Tensor Analyses of Disease: Bedside Diagnostic Spectroscopy

Votes: 9
Views: 1791
Medical

Imagine describing a pathologic process … with just arrays of numbers.

Imagine not needing ionizing radiation, test tubes, special cartridges, or consumable reagents. Recall how COVID-19 testing has been throttled due to rate-limiting supplies of a special new reagent for the new disease.

As a thought experiment, let us apply the "modern medical approach" (actually 50-year old tradition) to determining what the stars are made of. One would need to obtain a specimen from the star and transport it in a specialized container to a facility capable of running that "lab test." The results of that test inevitably lead to more samples being taken out of the stellar patient for more destructive testing, consuming more tubes and cartridges along the way. Even with “point of care” systems, one needs a steady supply of consumable cartridges and reagents … impossible in remote or far-forward medical settings. Eventually, this smorgasbord of data is interpreted by expert(s) with atrocious inter-rater reliability.

Modern tea-leaf interpretation, loosely based on correlations masquerading as science.

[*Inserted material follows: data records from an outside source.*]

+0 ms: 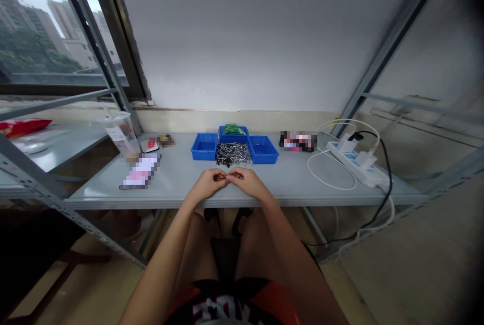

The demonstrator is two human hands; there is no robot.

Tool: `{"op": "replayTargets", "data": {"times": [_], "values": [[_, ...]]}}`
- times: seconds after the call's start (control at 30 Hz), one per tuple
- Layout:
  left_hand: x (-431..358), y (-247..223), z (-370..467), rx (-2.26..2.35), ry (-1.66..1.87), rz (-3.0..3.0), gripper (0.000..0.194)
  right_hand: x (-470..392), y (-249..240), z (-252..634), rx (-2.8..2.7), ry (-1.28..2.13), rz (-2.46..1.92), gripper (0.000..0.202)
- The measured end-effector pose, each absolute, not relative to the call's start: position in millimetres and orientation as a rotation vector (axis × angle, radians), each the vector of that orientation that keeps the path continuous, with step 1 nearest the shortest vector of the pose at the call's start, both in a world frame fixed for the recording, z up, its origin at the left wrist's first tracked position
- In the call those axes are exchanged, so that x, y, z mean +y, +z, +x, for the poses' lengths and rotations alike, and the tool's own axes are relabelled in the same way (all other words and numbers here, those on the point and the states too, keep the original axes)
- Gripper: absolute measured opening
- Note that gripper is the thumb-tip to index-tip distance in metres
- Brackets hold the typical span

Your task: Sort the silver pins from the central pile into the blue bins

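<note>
My left hand and my right hand meet over the front part of the grey table. The fingers of both are curled, with thumbs and fingertips pressed together. Whatever they pinch, if anything, is hidden or too small to make out. Just beyond the fingertips lies a pile of small dark and silvery metal pieces, perhaps screws. Around it stand a left blue tray, a right blue tray and a back blue tray. Green small packets fill the back one.
To the left lie a phone, a small white dish with a red item and a clear plastic container. At right are a blurred dark and pink item, a white power strip and looping cables. Metal posts frame the table.
</note>
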State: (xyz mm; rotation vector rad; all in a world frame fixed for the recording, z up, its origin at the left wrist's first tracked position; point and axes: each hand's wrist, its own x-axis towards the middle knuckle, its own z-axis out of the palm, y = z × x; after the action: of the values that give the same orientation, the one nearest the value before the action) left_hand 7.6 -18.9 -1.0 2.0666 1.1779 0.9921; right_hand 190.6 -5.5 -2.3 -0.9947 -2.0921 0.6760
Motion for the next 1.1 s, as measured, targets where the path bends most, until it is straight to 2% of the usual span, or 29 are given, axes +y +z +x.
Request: {"op": "replayTargets", "data": {"times": [0.4, 0.8, 1.1], "values": [[-20.0, 0.7, 8.0, 1.187, 0.967, 2.141, 0.028, -4.2, -4.1, 191.3, -2.062, 0.710, -0.948, 0.016], [-20.7, 1.0, 9.1, 1.180, 0.999, 2.144, 0.026, 0.4, -7.4, 192.8, -2.019, 0.720, -0.935, 0.012], [-22.1, 2.6, 9.0, 1.177, 0.990, 2.139, 0.029, -0.2, -9.9, 192.7, -1.954, 0.767, -0.950, 0.018]]}}
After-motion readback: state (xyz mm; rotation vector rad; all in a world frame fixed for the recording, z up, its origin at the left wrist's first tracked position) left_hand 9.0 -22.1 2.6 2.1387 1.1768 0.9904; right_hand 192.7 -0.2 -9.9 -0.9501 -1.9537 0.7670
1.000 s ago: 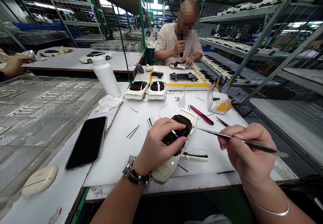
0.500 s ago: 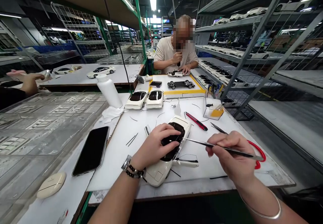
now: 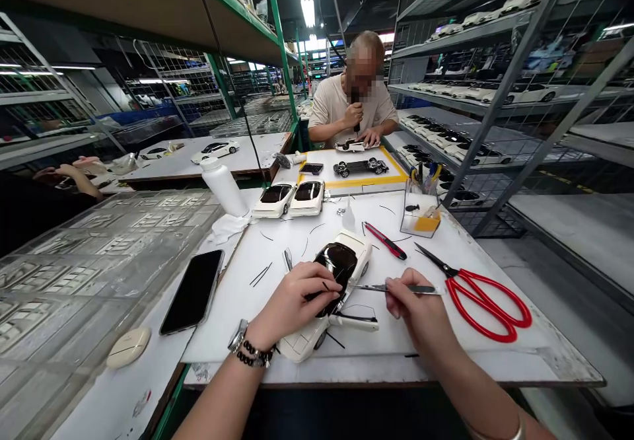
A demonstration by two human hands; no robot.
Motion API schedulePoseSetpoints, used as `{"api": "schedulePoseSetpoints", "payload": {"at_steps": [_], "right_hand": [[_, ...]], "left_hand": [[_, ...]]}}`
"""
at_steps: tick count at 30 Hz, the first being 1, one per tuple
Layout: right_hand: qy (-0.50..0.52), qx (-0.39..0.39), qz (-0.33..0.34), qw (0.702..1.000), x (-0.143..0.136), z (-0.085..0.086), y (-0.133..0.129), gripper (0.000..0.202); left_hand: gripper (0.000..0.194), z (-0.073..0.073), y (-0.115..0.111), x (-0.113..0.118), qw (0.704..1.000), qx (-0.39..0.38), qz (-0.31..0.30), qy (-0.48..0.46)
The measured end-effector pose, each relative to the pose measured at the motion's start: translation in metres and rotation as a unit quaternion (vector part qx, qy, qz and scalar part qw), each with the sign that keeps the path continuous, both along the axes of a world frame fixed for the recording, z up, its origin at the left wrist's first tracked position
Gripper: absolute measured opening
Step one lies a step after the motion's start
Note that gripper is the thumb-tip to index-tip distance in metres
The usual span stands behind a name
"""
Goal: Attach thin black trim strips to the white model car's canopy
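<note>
A white model car [image 3: 354,245] with a glossy black roof lies at an angle on the white work board, its right door [image 3: 354,323] swung out. My left hand [image 3: 297,298] rests over the car's side and roof, its thumb and fingertips pinched together on what looks like a thin black strip [image 3: 325,286]. Metal tweezers [image 3: 369,287] are held in my right hand [image 3: 419,308], their tip pointing left at the car's door opening, close to my left fingertips. Whether the tweezers' tip touches the car, I cannot tell.
Red-handled scissors [image 3: 478,294] and a red craft knife [image 3: 384,240] lie on the right. Two white model cars [image 3: 307,199], a white bottle [image 3: 222,185] and a phone [image 3: 192,291] are on the left. A clear box [image 3: 420,212] stands behind; a co-worker [image 3: 354,106] sits opposite.
My left fingers have drawn back from the roof and closed into a pinch. My right hand with the tweezers has moved left, uncovering the scissors. The view has shifted slightly.
</note>
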State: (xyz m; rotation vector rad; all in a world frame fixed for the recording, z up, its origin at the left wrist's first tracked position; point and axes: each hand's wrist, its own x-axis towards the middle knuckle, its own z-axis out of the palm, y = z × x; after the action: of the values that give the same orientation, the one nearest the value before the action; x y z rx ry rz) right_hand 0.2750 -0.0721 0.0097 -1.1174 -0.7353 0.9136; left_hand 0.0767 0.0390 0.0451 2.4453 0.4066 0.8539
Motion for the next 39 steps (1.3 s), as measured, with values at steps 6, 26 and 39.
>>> {"api": "schedulePoseSetpoints", "payload": {"at_steps": [6,26,39], "right_hand": [[0.061,-0.066,-0.012,0.996,-0.011,-0.008,0.013,0.039],[-0.025,-0.09,0.012,0.996,0.012,0.009,-0.002,0.037],[-0.791,-0.03,0.074,0.607,0.141,-0.013,-0.028,0.049]], "left_hand": [[0.015,-0.002,-0.008,0.0,0.999,0.032,0.01,0.013],[0.013,0.002,-0.006,0.006,0.995,-0.091,-0.045,0.005],[0.012,-0.003,-0.014,0.003,0.97,-0.244,0.012,0.006]]}}
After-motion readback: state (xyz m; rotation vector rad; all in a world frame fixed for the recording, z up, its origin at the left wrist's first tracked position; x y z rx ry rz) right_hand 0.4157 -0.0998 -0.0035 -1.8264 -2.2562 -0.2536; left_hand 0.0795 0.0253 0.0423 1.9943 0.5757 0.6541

In reality, more than a hundred years ago, some smart people noticed that when light from a star was analyzed using a special photographic technique, certain patterns emerged that matched patterns seen every day on earth. Suddenly, a whole new method of “dia-gnostics” (“knowing-across” barriers) opened up! No need to travel to the stars! No proprietary containers or reagents needed!

I present here a crazy idea based on decades of medical, scientific, mathematical, and engineering experience: cameras that convert optically-discriminable disease states into tensors, much as X-rays convert certain conditions into tensors. One important difference: my camera uses harmless visible and shortwave infrared light from household light bulbs, whereas X-rays are ionizing radiation.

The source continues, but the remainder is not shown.